### INSTRUCTIONS TO FOLLOW
All of the listing must be given again exactly, except that the images are dropped.

# # # # # # #

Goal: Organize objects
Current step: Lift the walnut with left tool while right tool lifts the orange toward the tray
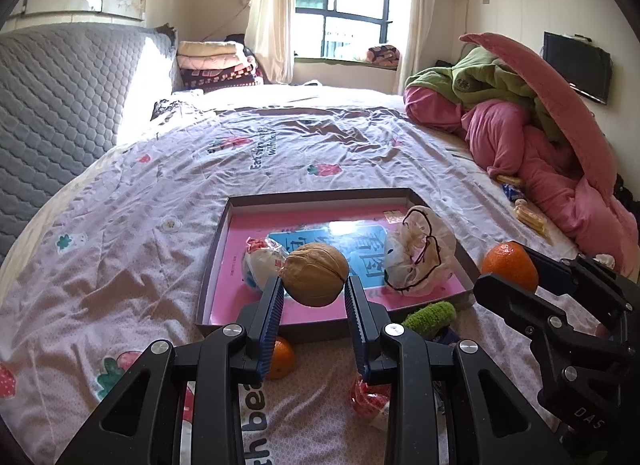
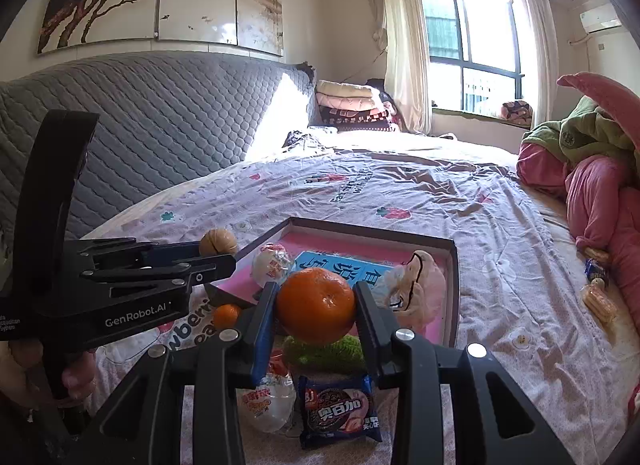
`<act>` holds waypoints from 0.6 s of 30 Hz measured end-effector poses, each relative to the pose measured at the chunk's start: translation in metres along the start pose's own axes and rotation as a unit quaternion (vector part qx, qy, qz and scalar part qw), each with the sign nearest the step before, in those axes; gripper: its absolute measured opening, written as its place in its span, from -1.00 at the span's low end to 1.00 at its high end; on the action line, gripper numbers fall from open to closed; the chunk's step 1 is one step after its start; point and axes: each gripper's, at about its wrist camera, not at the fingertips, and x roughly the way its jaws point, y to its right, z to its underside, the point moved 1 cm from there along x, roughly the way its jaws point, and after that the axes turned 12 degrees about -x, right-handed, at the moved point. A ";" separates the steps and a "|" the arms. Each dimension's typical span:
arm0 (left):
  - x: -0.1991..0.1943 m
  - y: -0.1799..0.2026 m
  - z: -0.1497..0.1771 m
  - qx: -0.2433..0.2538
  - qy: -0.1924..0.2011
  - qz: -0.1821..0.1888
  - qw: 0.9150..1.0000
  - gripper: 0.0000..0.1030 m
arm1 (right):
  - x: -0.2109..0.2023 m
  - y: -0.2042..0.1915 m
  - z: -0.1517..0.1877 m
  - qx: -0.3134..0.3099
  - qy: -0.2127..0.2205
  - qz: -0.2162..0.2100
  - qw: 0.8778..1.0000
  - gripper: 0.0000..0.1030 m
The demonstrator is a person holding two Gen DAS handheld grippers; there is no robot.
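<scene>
We held a two-finger gripper in each hand above a bed (image 1: 280,169) covered by a pale sheet printed with strawberries. The left gripper (image 1: 315,289) was closed on a walnut (image 1: 315,275), its fingers (image 1: 272,305) pressing the shell from both sides and lifting it clear of the bedding. The right gripper (image 2: 316,307) was closed on an orange mandarin (image 2: 316,307) in the same way, clamped across its middle and held in the air. Both items seemed to be carried toward a shallow, dark-rimmed box tray (image 1: 320,195) lying flat on the bed just ahead of the grippers; we judged it to be the collecting place, since gathering loose things there would tidy the bed. The tray had a pink floor with a blue printed panel. Inside it lay a small white wrapped snack (image 1: 260,261) on the left and a crumpled, translucent plastic bag (image 1: 420,253) on the right. Things not yet collected rested on the sheet near the tray's front edge: a second, smaller mandarin (image 2: 226,315), a fuzzy green item (image 2: 324,349), a dark blue packet of biscuits (image 2: 340,409), and a white snack pouch with red print (image 2: 264,401). More wrapped snacks (image 2: 598,301) lay well apart to the right, beside a heap of pink and green bedding (image 1: 520,129).
</scene>
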 end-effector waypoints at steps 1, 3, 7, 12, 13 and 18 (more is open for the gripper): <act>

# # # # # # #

### WORKED SOLUTION
Goal: Organize objects
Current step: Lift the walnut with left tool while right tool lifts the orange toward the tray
`<act>` holds waypoints from 0.6 s of 30 Hz measured end-effector poses, each relative to the pose measured at the chunk's start: translation in metres along the start pose's own axes and rotation as a unit quaternion (vector part qx, qy, qz and scalar part qw), each with the sign nearest the step before, in those axes; gripper: its absolute measured opening, written as its place in its span, from -1.00 at the span's low end to 1.00 at its high end; on the action line, gripper numbers fall from open to closed; the chunk's step 1 is one step after its start; point and axes: each gripper's, at about its wrist camera, not at the fingertips, and x roughly the way its jaws point, y to its right, z to its underside, the point moved 1 cm from there along x, roughly the way its jaws point, and after that the axes turned 12 degrees about -x, right-handed, at the moved point. A ";" separates the steps and a "|" the arms. Each dimension's typical span:
arm0 (left):
  - x: -0.1991..0.1943 m
  - y: -0.1799..0.2026 m
  - z: -0.1497..0.1771 m
  - qx: -0.2433..0.2538
  - qy: -0.1924..0.2011
  - qz: -0.1821..0.1888
  - qw: 0.9150..1.0000
  - gripper: 0.0000..0.1030 m
arm1 (right):
  - x: -0.2109..0.2023 m
  - y: -0.2042..0.1915 m
  - z: -0.1517..0.1877 m
  - qx: -0.3134..0.3099
  - qy: -0.2127..0.2205
  - qz: -0.2162..0.2100
  - qw: 0.8778..1.0000
  - gripper: 0.0000..0.1030 m
The demonstrator is a person holding two Gen DAS handheld grippers; there is no robot.
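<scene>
We held a two-finger gripper in each hand above a bed (image 1: 280,169) covered by a pale sheet printed with strawberries. The left gripper (image 1: 315,289) was closed on a walnut (image 1: 315,275), its fingers (image 1: 272,305) pressing the shell from both sides and lifting it clear of the bedding. The right gripper (image 2: 316,307) was closed on an orange mandarin (image 2: 316,307) in the same way, clamped across its middle and held in the air. Both items seemed to be carried toward a shallow, dark-rimmed box tray (image 1: 320,195) lying flat on the bed just ahead of the grippers; we judged it to be the collecting place, since gathering loose things there would tidy the bed. The tray had a pink floor with a blue printed panel. Inside it lay a small white wrapped snack (image 1: 260,261) on the left and a crumpled, translucent plastic bag (image 1: 420,253) on the right. Things not yet collected rested on the sheet near the tray's front edge: a second, smaller mandarin (image 2: 226,315), a fuzzy green item (image 2: 324,349), a dark blue packet of biscuits (image 2: 340,409), and a white snack pouch with red print (image 2: 264,401). More wrapped snacks (image 2: 598,301) lay well apart to the right, beside a heap of pink and green bedding (image 1: 520,129).
</scene>
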 end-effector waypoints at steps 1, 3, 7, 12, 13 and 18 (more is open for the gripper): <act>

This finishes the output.